## PROBLEM TO SOLVE
The answer must be the full listing, word for word, with no pictures in it.

--- DATA Enclosed Below ---

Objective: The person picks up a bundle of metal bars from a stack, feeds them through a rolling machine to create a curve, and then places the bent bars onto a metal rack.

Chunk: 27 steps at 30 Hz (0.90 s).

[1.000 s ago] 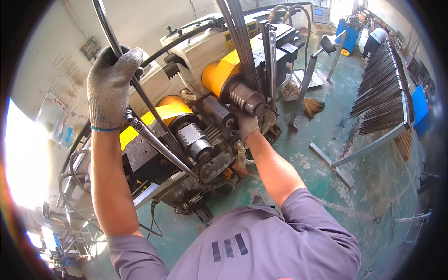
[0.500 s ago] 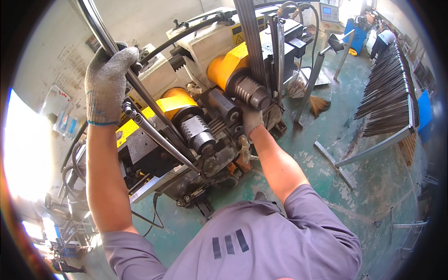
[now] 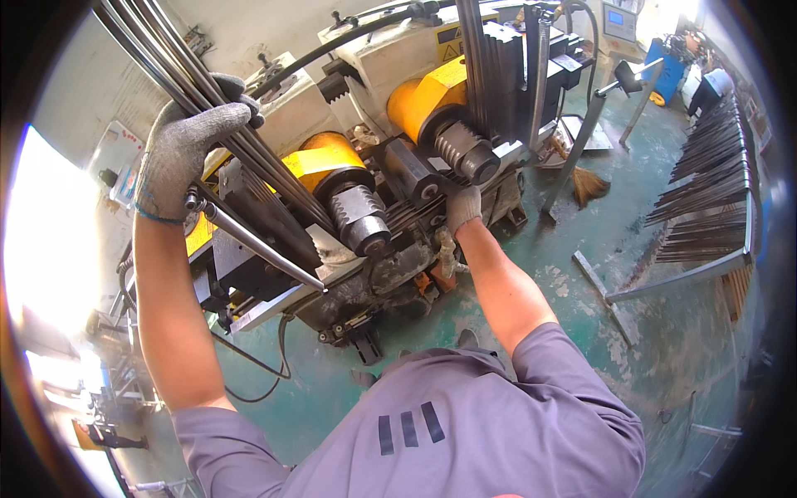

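My left hand (image 3: 184,149), in a grey work glove, is closed around a bundle of long dark metal rods (image 3: 264,159). The bundle slants from the upper left down towards the machine's left ribbed metal cylinder (image 3: 355,212). My right hand (image 3: 465,207), also gloved, reaches in beside a dark hexagonal block (image 3: 411,172), below the right ribbed cylinder (image 3: 465,149). Its fingers are in shadow and mostly hidden, so what they touch does not show. Another group of upright rods (image 3: 475,66) stands by the right yellow housing (image 3: 427,90).
A coil spring (image 3: 261,246) slopes in front of the left rods. At right, a metal rack (image 3: 689,286) carries many dark rods. A post stand (image 3: 573,158) and a broom (image 3: 589,187) stand on the green floor. A control box (image 3: 620,20) sits at the back.
My left hand has shifted left and lower, and its rods now appear spread into several separate lengths. My view has turned slightly, moving the machine rightward. The right hand stays beside the block.
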Tool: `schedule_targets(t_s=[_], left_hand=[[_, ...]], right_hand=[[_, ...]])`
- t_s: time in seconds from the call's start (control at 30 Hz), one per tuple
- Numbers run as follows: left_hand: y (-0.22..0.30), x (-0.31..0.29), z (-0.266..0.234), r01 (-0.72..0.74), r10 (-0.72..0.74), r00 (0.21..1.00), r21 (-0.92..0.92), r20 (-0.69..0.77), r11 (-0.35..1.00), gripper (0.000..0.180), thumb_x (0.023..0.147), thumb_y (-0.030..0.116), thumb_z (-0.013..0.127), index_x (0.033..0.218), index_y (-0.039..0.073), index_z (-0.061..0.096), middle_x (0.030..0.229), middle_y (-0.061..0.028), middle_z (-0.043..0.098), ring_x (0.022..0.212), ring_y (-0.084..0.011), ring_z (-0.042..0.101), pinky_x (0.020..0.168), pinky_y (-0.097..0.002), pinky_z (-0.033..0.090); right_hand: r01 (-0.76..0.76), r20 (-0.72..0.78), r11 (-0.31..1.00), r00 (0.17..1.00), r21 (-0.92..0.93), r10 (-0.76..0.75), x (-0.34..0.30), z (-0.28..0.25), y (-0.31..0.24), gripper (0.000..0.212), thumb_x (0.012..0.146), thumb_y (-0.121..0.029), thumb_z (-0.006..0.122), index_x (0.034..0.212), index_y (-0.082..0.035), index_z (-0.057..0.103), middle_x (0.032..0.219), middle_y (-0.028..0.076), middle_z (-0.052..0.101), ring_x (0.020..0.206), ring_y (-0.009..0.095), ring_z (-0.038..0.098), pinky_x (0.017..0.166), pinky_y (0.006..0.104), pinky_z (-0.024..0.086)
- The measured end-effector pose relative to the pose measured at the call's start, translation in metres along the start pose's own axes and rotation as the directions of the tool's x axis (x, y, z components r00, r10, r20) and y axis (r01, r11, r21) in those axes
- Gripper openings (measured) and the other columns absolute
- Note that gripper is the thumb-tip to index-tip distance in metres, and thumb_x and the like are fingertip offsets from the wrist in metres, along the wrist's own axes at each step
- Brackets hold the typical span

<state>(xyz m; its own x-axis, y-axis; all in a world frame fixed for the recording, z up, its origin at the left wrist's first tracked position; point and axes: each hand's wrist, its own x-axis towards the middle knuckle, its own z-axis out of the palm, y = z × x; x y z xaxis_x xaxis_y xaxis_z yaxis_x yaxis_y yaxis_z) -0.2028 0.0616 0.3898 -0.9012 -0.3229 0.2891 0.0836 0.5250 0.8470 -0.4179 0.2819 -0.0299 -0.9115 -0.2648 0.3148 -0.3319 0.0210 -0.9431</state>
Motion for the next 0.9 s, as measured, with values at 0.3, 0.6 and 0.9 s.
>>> schedule_targets(t_s=[0.3,0.6,0.9], left_hand=[[0.010,-0.006,0.012,0.020,-0.017,0.996,0.031,-0.093,0.999,0.046,0.088,0.018,0.079,0.126,-0.004,0.065,0.101,-0.0173,0.075,0.098,-0.0323,0.076,0.097,-0.0436,0.060],[0.016,-0.011,0.031,0.065,-0.050,0.978,0.068,-0.200,0.996,0.039,0.091,0.009,0.074,0.127,-0.003,0.068,0.108,-0.0156,0.076,0.100,-0.0274,0.076,0.096,-0.0398,0.061],[0.009,-0.004,0.014,0.054,-0.042,0.990,0.082,-0.138,0.995,0.042,0.090,0.008,0.074,0.129,-0.003,0.066,0.108,-0.0158,0.076,0.102,-0.0278,0.076,0.095,-0.0406,0.062]], right_hand=[[-0.030,0.030,0.996,0.999,0.089,0.028,0.006,0.008,0.019,0.023,0.097,-0.006,0.069,0.118,0.000,0.077,0.112,0.012,0.079,0.101,0.020,0.075,0.084,0.0344,0.057],[-0.191,0.006,0.903,0.979,0.384,0.204,0.006,0.014,0.037,0.029,0.094,-0.010,0.078,0.120,0.001,0.074,0.116,0.011,0.077,0.099,0.021,0.071,0.085,0.0360,0.054],[-0.157,0.001,0.931,0.986,0.329,0.167,0.011,0.014,0.031,0.034,0.094,-0.014,0.078,0.123,0.002,0.070,0.117,0.011,0.075,0.104,0.022,0.070,0.089,0.0368,0.052]])
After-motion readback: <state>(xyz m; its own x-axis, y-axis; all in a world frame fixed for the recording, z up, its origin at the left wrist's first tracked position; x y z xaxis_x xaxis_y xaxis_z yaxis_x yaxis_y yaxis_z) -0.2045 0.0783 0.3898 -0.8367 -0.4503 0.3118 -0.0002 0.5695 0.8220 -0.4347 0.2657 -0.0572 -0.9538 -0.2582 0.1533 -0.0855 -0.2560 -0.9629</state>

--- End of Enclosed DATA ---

## SOLUTION FOR THIS TASK
Objective: The person picks up a bundle of metal bars from a stack, feeds them through a rolling machine to create a curve, and then places the bent bars onto a metal rack.

Chunk: 27 steps at 30 Hz (0.90 s).

[1.000 s ago] 
[0.500 s ago] 
[now] 

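My left hand (image 3: 184,149), in a grey work glove, is closed around a bundle of long dark metal rods (image 3: 264,159). The bundle slants from the upper left down towards the machine's left ribbed metal cylinder (image 3: 355,212). My right hand (image 3: 465,207), also gloved, reaches in beside a dark hexagonal block (image 3: 411,172), below the right ribbed cylinder (image 3: 465,149). Its fingers are in shadow and mostly hidden, so what they touch does not show. Another group of upright rods (image 3: 475,66) stands by the right yellow housing (image 3: 427,90).
A coil spring (image 3: 261,246) slopes in front of the left rods. At right, a metal rack (image 3: 689,286) carries many dark rods. A post stand (image 3: 573,158) and a broom (image 3: 589,187) stand on the green floor. A control box (image 3: 620,20) sits at the back.
My left hand has shifted left and lower, and its rods now appear spread into several separate lengths. My view has turned slightly, moving the machine rightward. The right hand stays beside the block.
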Tool: `schedule_targets(t_s=[_], left_hand=[[_, ...]], right_hand=[[_, ...]])`
- t_s: time in seconds from the call's start (control at 30 Hz), one per tuple
- Numbers run as follows: left_hand: y (-0.22..0.30), x (-0.31..0.29), z (-0.266..0.234), r01 (-0.72..0.74), r10 (-0.72..0.74), r00 (0.21..1.00), r21 (-0.92..0.92), r20 (-0.69..0.77), r11 (-0.35..1.00), gripper (0.000..0.180), thumb_x (0.023..0.147), thumb_y (-0.030..0.116), thumb_z (-0.013..0.127), index_x (0.033..0.218), index_y (-0.039..0.073), index_z (-0.061..0.096), middle_x (0.030..0.229), middle_y (-0.061..0.028), middle_z (-0.043..0.098), ring_x (0.022..0.212), ring_y (-0.084..0.011), ring_z (-0.042..0.101), pinky_x (0.020..0.168), pinky_y (-0.097..0.002), pinky_z (-0.033..0.090); right_hand: r01 (-0.76..0.76), r20 (-0.72..0.78), r11 (-0.31..1.00), r00 (0.17..1.00), r21 (-0.92..0.93), r10 (-0.76..0.75), x (-0.34..0.30), z (-0.28..0.25), y (-0.31..0.24), gripper (0.000..0.212), thumb_x (0.012..0.146), thumb_y (-0.121..0.029), thumb_z (-0.006..0.122), index_x (0.034..0.212), index_y (-0.082..0.035), index_z (-0.057..0.103), middle_x (0.032..0.219), middle_y (-0.028..0.076), middle_z (-0.052..0.101), ring_x (0.020..0.206), ring_y (-0.009..0.095), ring_z (-0.038..0.098), pinky_x (0.017..0.166), pinky_y (0.006..0.104), pinky_z (-0.024..0.086)
- The measured end-effector pose relative to the pose measured at the call's start, translation in metres along the start pose's own axes and rotation as the directions of the tool's x axis (x, y, z components r00, r10, r20) and y axis (r01, r11, r21) in those axes
- Gripper openings (measured) and the other columns absolute
- Note that gripper is the thumb-tip to index-tip distance in metres, and thumb_x and the like are fingertip offsets from the wrist in metres, along the wrist's own axes at each step
- Brackets hold the typical span

<state>(xyz m; its own x-axis, y-axis; all in a world frame fixed for the recording, z up, its origin at the left wrist's first tracked position; point and axes: each hand's wrist, its own x-axis towards the middle knuckle, its own z-axis out of the palm, y = z × x; x y z xaxis_x xaxis_y xaxis_z yaxis_x yaxis_y yaxis_z) -0.2028 0.0616 0.3898 -0.9012 -0.3229 0.2891 0.0836 0.5250 0.8470 -0.4179 0.2819 -0.0299 -0.9115 -0.2648 0.3148 -0.3319 0.0210 -0.9431</state>
Motion for the next 0.9 s, as measured, with values at 0.3, 0.6 and 0.9 s.
>>> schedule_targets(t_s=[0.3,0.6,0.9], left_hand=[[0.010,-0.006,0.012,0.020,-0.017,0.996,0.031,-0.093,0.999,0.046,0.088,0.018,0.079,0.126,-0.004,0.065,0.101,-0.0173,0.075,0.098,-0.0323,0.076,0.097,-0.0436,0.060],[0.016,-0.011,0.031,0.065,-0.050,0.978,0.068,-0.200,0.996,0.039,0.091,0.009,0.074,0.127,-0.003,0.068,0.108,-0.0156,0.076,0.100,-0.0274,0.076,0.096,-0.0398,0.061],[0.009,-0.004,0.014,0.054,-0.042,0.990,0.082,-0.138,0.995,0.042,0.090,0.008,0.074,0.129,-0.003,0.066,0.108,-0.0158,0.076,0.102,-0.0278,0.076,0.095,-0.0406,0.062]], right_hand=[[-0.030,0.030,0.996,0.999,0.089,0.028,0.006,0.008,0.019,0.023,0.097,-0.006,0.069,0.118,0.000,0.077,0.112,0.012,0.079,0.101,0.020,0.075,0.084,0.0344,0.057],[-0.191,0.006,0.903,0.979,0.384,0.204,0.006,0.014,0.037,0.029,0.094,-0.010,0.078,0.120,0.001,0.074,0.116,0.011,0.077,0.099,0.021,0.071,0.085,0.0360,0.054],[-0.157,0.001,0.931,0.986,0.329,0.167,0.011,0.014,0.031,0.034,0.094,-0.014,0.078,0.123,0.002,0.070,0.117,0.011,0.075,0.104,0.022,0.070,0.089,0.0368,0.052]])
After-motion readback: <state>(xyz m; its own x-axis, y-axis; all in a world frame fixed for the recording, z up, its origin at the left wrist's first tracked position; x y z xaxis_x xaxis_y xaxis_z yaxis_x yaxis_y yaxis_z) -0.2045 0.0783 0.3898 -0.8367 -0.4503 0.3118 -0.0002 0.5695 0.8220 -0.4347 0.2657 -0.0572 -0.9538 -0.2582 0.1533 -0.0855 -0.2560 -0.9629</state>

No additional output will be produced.